Although I suppose I would also have to explain the entire route to 1,3 diaminobenzene (from napthalene) as well and you may not be able to follow it all the way through....

Anyway, let me know.

Couldn't find much on nucleophilic substitution on benzene halides in my chem book, but IMO those two chlorines in 1,4-dichlorobenzene should help together to withdraw electrons from benzene and make it more positive. So that at least one Cl should be replaced with OH (at relatively normal conditions, no high pressure etc..)
Only similar reaction I could find in basic chem book was substitution of Cl in chlorobenzene by NH2-

The reaction won't work because the two chlorines strongly deactivate the molecule.

Deactivate toward electrophilic substitution, yes.. but opposite, toward nucleophilic..

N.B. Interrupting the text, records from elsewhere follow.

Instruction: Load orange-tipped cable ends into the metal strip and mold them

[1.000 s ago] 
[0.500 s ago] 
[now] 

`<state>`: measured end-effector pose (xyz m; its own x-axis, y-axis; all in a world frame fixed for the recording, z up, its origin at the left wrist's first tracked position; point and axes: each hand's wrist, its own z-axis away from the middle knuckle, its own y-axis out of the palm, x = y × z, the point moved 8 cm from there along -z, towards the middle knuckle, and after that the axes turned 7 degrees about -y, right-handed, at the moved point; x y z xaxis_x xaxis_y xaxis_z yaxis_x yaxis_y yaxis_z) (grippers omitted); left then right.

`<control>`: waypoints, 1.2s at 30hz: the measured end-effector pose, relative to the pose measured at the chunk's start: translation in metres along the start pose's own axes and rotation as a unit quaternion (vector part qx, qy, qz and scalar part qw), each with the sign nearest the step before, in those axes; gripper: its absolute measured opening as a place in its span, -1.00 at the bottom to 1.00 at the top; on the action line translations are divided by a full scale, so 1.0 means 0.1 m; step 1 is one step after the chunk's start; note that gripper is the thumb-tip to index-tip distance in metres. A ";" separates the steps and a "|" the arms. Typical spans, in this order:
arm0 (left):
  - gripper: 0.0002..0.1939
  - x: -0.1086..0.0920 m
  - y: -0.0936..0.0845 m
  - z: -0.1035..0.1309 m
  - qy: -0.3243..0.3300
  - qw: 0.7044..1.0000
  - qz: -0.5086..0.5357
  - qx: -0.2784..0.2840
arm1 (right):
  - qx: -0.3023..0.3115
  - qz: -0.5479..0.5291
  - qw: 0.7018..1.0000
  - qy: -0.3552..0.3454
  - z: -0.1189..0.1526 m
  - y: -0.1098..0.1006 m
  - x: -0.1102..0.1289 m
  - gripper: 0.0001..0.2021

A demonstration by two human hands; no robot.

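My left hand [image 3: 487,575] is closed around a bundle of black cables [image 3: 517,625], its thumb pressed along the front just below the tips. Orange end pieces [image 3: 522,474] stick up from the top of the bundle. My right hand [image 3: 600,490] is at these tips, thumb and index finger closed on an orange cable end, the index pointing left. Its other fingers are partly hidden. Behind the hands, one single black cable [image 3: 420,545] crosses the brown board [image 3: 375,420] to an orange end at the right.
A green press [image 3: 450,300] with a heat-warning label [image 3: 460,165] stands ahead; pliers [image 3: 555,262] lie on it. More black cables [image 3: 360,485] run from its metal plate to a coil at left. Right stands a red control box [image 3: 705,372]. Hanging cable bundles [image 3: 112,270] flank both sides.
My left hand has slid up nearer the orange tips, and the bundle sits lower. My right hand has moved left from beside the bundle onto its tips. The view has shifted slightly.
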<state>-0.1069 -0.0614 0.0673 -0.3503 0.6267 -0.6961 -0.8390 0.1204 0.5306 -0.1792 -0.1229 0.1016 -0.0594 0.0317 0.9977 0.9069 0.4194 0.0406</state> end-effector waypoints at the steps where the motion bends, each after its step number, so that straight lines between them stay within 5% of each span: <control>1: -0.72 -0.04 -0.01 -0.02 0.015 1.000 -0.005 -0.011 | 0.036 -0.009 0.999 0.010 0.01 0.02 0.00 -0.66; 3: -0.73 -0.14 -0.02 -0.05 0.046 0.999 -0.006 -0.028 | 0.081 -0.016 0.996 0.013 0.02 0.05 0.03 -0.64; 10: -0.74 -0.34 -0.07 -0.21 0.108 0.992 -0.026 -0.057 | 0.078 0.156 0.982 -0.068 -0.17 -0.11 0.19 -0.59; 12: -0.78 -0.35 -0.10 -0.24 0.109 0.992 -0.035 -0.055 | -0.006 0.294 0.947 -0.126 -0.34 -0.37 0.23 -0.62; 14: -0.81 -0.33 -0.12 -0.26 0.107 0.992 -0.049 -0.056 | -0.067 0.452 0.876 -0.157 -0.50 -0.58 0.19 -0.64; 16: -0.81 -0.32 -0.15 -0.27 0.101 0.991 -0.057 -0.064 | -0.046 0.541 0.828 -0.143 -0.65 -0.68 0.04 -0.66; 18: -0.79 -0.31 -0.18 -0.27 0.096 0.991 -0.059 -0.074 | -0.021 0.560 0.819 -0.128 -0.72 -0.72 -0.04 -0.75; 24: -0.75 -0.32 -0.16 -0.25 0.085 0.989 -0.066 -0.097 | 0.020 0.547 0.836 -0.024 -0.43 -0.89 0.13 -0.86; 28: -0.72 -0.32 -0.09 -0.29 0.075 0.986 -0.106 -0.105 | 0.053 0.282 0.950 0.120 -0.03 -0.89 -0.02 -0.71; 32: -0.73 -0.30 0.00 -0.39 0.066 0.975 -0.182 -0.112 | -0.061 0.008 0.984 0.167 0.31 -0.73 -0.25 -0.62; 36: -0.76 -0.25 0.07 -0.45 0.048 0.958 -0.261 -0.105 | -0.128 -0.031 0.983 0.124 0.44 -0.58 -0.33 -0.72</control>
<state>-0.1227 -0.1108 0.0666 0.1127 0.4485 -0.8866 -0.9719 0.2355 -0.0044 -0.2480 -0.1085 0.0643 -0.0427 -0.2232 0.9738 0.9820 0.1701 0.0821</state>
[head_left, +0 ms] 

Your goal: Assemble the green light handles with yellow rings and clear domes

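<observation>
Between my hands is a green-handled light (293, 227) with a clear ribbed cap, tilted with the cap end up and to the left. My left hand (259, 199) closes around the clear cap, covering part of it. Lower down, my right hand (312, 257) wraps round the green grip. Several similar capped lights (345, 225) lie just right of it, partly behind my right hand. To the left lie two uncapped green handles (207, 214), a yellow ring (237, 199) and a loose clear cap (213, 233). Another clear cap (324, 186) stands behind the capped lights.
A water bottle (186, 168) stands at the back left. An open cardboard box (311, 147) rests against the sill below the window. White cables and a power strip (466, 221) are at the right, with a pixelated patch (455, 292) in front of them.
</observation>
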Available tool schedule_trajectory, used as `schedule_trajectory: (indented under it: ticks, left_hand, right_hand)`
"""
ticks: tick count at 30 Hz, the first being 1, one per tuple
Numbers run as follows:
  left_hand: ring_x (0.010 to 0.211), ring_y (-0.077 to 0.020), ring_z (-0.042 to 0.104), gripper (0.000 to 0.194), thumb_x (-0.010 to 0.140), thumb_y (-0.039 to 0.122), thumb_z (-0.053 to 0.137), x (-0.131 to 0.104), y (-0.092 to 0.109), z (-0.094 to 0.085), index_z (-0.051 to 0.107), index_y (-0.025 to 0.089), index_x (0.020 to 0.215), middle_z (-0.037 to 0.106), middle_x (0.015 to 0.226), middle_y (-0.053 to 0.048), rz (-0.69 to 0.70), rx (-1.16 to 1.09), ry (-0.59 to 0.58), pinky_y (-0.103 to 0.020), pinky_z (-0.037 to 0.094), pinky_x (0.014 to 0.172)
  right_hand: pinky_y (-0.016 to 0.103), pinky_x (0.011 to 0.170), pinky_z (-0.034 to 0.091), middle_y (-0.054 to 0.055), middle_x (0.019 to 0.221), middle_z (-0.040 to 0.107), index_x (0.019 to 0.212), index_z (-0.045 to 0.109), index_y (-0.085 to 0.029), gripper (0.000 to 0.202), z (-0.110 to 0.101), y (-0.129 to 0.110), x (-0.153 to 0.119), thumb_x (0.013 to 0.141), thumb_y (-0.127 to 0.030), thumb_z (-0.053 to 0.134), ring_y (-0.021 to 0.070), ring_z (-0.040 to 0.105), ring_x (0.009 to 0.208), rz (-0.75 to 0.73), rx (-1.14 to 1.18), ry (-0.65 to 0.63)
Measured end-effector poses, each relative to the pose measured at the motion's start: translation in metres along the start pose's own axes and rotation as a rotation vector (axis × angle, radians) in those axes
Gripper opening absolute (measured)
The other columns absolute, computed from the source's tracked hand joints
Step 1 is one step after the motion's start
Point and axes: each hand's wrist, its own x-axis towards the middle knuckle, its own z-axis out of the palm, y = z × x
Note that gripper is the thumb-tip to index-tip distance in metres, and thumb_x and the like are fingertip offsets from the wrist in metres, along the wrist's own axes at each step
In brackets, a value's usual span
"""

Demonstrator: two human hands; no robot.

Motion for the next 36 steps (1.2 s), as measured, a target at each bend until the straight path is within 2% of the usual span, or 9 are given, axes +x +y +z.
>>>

It is not difficult to replace a halogen with OH by refluxing in a strong base. However, once you append the OH you will never get the O off again, at least I haven't seen any lab methods of doing so.

That bit about substituting a halogen for an amine is nasty stuff, the reaction proceeds with a metal amide in liquid ammonia. Liquid ammonia is not the kind of thing most home experimenters should be playing around with if they value their health.

There is a lab method of going from phenol to aniline but it uses some exotic catalysts and I do not believe thre is a very good yeild. Perhaps it was something like a zeolite catalyst? I might be wrong...it was a couple weeks ago that I found out about the method. Difficult and most likely impossible for the home-experimenter but possible...perhaps it was silicon dioxide with something else in the catalyst.

The only other way is to do it at some ridiculously high pressure for a looooong time.